As such, when the time came to explore further education, Garry contacted his favoured university without her knowledge. Having developed an infatuation for numbers and data and code – things which possess no emotion nor capacity to pass judgement – his preferred destination was Abertay University in Dundee. There, he hoped to gain a Bachelor’s degree in Computing Science from the same institution that birthed the Grand Theft Auto series of video games, but perhaps the most attractive aspect of studying in Dundee was that it was far enough away that he would need to move into student accommodation.
Mr Kinning, a good man who was Garry’s IT teacher at school – and the closest anyone had come to being his friend – had encouraged him to call the admissions office to discuss his chances of acceptance. He even allowed Garry to use his mobile phone.
The call was brief, as was Garry’s elation when they assured him he would be accepted. That night, he had told Stacey that Abertay would accept him.
After a tirade of verbal abuse – by this time she had stopped hitting him, afraid that his greater strength might one day be used against her – Garry had relented, although he had won a concession.
Stacey had agreed to his studying computing, but only at the community college within walking distance of their shabby little bungalow. He wouldn’t get a degree, but it was still something.
After two years, Garry earned a diploma in computing. And he was exhausted.
The study was fine – easy, even. Having discovered a talent for code in his early teens, Garry had taught himself most of the college curriculum by the time he was fifteen. The problem was the need to work every evening and weekend to generate income for Stacey. Throughout those two years, she spent more time drunk and unemployed than she did at work. The silver lining around that cloud was that Garry rarely had to hear her getting fucked by some undiagnosed alcoholic from the bar through the paper-thin walls of his bedroom.
Two wonderful things happened in the same week Garry turned twenty.
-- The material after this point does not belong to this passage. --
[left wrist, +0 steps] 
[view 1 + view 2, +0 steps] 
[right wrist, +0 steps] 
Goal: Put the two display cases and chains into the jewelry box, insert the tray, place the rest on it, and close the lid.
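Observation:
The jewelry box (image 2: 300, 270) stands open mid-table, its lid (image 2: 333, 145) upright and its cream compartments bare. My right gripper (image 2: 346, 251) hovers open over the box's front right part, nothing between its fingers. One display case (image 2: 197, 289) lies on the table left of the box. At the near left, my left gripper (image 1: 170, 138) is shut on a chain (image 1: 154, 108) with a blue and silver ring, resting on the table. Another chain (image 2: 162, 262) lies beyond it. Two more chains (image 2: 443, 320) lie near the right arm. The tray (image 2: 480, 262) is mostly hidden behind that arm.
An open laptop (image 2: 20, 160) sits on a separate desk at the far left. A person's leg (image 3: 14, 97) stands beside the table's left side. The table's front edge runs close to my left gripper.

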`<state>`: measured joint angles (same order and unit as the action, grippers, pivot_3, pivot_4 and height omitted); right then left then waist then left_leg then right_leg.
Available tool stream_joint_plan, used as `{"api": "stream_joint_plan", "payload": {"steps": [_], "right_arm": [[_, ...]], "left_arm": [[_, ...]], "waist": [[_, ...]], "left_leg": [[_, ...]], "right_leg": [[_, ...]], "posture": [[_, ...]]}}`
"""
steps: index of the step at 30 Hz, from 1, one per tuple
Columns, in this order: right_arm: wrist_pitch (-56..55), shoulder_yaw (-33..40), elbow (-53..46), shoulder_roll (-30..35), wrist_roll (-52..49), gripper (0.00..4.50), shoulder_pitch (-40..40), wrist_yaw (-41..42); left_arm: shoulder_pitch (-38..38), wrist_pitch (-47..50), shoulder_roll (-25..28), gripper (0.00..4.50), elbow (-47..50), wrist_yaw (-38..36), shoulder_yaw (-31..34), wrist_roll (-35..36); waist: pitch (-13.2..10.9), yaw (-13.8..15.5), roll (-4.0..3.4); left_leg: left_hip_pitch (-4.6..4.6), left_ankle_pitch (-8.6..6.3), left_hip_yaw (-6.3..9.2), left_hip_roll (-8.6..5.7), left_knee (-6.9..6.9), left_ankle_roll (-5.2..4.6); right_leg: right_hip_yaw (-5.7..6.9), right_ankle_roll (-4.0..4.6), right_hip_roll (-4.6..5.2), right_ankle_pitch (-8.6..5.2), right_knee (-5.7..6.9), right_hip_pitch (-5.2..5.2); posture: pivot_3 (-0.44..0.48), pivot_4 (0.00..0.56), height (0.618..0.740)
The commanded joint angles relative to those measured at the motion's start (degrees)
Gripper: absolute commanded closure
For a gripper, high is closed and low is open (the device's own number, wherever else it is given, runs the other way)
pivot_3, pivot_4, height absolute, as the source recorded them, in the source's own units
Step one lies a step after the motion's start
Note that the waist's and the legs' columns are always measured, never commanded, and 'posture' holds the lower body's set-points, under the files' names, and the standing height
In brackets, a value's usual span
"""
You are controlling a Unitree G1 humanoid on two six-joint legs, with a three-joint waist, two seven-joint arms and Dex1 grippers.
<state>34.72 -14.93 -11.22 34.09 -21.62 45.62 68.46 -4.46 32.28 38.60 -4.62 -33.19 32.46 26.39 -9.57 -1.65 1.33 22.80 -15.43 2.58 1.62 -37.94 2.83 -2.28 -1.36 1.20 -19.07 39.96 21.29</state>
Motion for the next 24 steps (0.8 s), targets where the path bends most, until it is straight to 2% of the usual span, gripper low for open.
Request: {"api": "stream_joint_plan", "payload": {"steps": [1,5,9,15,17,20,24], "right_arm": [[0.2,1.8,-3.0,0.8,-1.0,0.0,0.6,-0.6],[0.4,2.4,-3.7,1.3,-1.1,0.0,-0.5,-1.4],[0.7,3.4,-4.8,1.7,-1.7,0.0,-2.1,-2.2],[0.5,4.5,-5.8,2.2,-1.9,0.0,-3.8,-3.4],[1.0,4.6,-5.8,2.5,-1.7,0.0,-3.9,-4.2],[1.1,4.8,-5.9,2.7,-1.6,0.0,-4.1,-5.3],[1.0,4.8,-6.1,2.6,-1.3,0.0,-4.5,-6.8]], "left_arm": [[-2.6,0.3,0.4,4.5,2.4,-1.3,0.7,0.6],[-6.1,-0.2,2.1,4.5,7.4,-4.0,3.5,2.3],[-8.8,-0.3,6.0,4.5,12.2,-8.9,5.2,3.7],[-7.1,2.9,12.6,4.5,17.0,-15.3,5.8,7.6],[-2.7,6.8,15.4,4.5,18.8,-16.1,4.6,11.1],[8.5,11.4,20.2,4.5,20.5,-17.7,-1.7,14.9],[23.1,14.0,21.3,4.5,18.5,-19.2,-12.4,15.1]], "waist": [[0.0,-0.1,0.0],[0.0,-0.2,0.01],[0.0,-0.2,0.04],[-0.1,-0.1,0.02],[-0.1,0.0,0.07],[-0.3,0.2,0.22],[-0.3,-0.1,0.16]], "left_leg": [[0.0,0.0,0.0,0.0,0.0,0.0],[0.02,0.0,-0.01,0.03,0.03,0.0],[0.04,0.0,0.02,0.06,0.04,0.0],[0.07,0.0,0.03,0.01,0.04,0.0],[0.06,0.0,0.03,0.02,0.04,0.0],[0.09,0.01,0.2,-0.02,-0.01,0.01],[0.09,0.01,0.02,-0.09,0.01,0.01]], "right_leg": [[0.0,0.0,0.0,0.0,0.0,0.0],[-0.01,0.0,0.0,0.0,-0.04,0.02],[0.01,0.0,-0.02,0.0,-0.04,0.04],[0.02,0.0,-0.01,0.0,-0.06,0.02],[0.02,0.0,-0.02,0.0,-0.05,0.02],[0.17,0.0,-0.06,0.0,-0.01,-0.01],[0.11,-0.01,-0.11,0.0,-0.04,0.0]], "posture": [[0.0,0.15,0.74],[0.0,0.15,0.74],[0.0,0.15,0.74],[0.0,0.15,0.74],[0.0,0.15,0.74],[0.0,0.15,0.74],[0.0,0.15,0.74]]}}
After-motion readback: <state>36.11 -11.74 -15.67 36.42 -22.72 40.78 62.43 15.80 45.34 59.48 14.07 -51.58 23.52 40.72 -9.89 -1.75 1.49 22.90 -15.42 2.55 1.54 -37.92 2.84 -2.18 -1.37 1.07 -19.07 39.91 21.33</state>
A hardware manufacturer with an Edinburgh-based distribution centre hired Garry as a data analyst.
And Stacey Plumb died.

When lunchtime arrived on that Sunday in spring, and Stacey hadn’t yet emerged from her room at the end of the dank corridor, Garry went to check if she’d spent the night elsewhere. Arriving home late from work the previous night, he had assumed she was already in bed. It was possible she had gone out for the night, hooked up with a random drunk, and would drag herself back home when she’d grown tired of him.
He tapped the door a few times and wished he had held onto the handle at the same time. As each tap eased it open a fraction further, the putrid stench of vomit and faeces hit him. After stepping back into the hallway to gag, he pulled his T-shirt up over his mouth and nose and ventured into the room.
‘Mum?’ he whispered. ‘You OK, Mum?’
There was no response. The curtains were drawn, but Garry could make out her shape on the bed. It looked like she was lying on her back, arms and legs spread wide. In the dim light, he couldn’t see if she was under the sheets or lying on top of the bed.
Clicking on the ceiling light, he saw a thin duvet curled up at the foot of the bed. Stacey lay spread-eagled on top of the mattress, her glassy eyes gazing at something unseen on the ceiling. Her mouth hung open, and the puddle of vomit that had likely ended her life was visible at the back of her throat. His eyes followed the trail down to where what little had spilled out had pooled between her exposed breasts, each one pointing towards opposite walls.
Beneath her rear-end, Garry saw a pool of thick faeces and was thankful she’d been wearing shorts, otherwise the sight might have been enough to cause a mental breakdown.
He stood frozen and indecisive, unable to peel his gawping eyes away, each passing second etching the revolting scene deeper into his brain.
The investigation hadn’t lasted long. Toxicology reports highlighted an extreme quantity of alcohol had been consumed. The officers attending the scene had uncovered seven empty one-litre bottles of vodka, rum, and whisky lying around the room, and concluded that Stacey had drunk herself to death.
The absence of any kind of note indicated it was unintentional, but Garry was already certain she hadn’t purposely killed herself. After all, his wages had been due the following Thursday and she would have wanted to spend those before kicking the proverbial bucket.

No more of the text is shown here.